Your output should be the lines from the one with "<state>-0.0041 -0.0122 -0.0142" through the end of the entries below, set down word for word and nothing else.

Provided data

● ● ● ● ●

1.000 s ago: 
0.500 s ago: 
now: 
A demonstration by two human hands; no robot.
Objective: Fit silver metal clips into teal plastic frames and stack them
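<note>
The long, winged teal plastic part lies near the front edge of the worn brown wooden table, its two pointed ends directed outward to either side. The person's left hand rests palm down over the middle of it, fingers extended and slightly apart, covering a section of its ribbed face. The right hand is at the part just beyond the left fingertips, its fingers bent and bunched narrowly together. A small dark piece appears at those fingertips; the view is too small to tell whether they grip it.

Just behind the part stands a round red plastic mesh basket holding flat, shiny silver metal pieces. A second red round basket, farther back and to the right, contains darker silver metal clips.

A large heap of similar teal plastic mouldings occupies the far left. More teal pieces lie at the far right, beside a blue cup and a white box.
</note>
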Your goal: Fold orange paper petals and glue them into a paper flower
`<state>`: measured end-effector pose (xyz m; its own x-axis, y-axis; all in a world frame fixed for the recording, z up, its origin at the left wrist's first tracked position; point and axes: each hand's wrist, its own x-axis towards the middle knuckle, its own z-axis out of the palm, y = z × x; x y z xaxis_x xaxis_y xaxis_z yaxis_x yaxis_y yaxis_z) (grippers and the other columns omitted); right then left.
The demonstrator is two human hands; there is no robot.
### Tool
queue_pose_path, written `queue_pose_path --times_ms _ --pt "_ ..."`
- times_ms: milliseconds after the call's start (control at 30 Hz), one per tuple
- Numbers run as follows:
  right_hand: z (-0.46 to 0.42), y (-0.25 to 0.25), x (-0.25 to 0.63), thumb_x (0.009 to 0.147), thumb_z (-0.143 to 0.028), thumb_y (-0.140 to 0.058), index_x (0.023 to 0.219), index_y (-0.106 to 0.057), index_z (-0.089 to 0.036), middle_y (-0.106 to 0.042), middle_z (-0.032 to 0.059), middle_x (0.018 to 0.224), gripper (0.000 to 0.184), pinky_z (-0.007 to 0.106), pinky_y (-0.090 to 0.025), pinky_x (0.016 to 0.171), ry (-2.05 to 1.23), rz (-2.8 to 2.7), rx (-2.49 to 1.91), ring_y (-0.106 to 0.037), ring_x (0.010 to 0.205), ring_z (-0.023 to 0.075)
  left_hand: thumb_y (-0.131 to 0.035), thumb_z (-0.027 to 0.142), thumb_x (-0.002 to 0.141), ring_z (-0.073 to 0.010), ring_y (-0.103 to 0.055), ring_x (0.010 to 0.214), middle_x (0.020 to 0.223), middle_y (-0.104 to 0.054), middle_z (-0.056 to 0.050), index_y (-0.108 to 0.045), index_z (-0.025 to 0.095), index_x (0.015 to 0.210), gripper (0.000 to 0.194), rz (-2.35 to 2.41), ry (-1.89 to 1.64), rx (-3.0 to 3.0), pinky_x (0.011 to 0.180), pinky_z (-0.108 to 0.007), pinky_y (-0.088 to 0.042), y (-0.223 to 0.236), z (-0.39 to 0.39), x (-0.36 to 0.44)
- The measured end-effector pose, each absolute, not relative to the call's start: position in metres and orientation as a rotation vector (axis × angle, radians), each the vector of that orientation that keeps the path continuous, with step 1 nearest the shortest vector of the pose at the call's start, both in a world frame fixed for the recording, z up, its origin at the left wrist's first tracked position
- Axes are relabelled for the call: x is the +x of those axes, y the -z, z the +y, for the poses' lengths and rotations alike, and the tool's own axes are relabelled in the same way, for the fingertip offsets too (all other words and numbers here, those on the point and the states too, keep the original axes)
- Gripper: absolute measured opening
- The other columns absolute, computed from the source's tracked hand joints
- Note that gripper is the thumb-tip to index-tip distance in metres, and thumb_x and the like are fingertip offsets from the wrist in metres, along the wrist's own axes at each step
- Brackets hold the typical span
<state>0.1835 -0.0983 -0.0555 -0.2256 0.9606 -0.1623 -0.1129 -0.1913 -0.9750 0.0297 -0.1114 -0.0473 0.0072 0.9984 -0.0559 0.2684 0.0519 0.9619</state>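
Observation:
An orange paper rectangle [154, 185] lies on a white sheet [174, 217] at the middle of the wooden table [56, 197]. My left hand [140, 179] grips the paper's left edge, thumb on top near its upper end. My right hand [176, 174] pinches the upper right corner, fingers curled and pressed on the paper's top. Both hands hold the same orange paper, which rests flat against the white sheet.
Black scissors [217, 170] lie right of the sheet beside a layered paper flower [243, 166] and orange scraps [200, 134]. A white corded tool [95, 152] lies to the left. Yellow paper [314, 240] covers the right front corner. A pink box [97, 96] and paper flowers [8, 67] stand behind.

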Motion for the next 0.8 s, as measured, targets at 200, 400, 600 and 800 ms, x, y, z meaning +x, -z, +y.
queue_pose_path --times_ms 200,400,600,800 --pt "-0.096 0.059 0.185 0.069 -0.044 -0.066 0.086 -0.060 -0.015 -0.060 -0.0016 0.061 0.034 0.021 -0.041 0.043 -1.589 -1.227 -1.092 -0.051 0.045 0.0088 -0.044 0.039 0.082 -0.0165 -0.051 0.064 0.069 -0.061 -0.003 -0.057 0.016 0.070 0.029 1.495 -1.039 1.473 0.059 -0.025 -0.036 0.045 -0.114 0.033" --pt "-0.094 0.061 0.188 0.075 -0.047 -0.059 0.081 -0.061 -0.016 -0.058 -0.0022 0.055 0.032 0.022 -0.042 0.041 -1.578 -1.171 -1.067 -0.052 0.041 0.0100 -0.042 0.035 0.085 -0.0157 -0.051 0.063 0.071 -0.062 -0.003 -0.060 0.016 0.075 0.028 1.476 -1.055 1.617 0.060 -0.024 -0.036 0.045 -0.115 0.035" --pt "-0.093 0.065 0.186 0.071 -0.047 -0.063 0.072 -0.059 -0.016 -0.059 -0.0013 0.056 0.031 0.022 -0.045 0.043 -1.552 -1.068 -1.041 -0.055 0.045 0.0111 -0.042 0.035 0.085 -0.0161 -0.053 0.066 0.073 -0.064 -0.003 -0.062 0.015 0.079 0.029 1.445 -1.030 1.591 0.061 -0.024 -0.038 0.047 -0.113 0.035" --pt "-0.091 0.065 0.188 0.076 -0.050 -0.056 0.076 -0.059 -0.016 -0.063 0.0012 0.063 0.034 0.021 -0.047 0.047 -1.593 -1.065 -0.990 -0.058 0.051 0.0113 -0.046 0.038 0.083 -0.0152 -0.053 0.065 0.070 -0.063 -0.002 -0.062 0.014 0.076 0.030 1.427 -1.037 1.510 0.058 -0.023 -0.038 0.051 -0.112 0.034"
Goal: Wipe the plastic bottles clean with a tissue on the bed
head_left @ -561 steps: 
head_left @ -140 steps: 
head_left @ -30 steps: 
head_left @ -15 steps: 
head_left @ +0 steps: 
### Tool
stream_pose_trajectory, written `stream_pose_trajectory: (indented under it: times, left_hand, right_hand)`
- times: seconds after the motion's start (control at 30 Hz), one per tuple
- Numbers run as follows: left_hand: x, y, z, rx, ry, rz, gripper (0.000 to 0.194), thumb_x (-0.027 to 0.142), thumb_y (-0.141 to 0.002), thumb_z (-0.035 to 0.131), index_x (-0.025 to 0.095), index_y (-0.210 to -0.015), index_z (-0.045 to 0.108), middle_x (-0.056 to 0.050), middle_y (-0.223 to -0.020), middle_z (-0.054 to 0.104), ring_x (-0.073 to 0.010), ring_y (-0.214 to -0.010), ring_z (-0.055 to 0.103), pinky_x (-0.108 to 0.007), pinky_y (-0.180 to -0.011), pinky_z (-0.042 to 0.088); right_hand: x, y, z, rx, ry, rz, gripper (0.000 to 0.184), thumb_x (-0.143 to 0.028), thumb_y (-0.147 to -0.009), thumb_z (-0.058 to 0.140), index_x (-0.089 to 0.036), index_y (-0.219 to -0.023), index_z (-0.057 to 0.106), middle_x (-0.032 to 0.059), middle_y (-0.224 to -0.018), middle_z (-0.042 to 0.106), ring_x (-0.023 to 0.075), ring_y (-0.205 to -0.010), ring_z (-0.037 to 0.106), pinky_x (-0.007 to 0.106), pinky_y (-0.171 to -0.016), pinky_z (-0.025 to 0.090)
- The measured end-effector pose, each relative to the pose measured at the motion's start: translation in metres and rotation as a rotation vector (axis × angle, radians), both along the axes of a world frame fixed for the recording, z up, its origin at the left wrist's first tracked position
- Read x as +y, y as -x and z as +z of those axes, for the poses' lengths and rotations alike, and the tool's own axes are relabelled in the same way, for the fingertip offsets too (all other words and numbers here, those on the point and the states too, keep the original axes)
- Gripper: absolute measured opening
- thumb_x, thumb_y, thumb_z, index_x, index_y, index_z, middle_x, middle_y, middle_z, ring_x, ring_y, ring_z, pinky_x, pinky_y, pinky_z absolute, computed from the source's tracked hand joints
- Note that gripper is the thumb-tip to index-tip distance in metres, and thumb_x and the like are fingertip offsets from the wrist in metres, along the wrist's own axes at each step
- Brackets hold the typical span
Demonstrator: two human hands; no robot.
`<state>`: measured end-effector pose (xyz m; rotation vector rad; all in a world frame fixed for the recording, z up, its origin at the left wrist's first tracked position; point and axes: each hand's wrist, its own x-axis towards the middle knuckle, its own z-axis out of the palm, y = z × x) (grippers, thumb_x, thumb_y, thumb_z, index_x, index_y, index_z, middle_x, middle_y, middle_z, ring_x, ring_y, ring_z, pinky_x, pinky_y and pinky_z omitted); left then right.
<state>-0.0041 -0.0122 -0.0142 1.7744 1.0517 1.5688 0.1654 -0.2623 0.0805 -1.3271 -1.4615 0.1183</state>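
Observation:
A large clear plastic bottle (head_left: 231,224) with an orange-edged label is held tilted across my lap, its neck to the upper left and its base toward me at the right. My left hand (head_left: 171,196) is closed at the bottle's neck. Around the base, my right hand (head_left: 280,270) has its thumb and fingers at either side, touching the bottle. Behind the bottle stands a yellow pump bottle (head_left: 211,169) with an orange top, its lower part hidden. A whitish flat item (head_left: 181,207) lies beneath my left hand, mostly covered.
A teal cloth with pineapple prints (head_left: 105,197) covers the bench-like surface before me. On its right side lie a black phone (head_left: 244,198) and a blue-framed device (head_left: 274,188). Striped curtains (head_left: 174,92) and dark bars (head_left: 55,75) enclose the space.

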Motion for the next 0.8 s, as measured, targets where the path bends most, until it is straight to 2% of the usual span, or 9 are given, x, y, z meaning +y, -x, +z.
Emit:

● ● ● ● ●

Result
<state>-0.0041 -0.0122 -0.0142 1.7744 1.0517 1.5688 0.1654 -0.2623 0.0805 -1.3271 -1.4615 0.1183</state>
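Observation:
A large clear plastic bottle (head_left: 231,224) with an orange-edged label is held tilted across my lap, its neck to the upper left and its base toward me at the right. My left hand (head_left: 171,196) is closed at the bottle's neck. Around the base, my right hand (head_left: 280,270) has its thumb and fingers at either side, touching the bottle. Behind the bottle stands a yellow pump bottle (head_left: 211,169) with an orange top, its lower part hidden. A whitish flat item (head_left: 181,207) lies beneath my left hand, mostly covered.
A teal cloth with pineapple prints (head_left: 105,197) covers the bench-like surface before me. On its right side lie a black phone (head_left: 244,198) and a blue-framed device (head_left: 274,188). Striped curtains (head_left: 174,92) and dark bars (head_left: 55,75) enclose the space.
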
Motion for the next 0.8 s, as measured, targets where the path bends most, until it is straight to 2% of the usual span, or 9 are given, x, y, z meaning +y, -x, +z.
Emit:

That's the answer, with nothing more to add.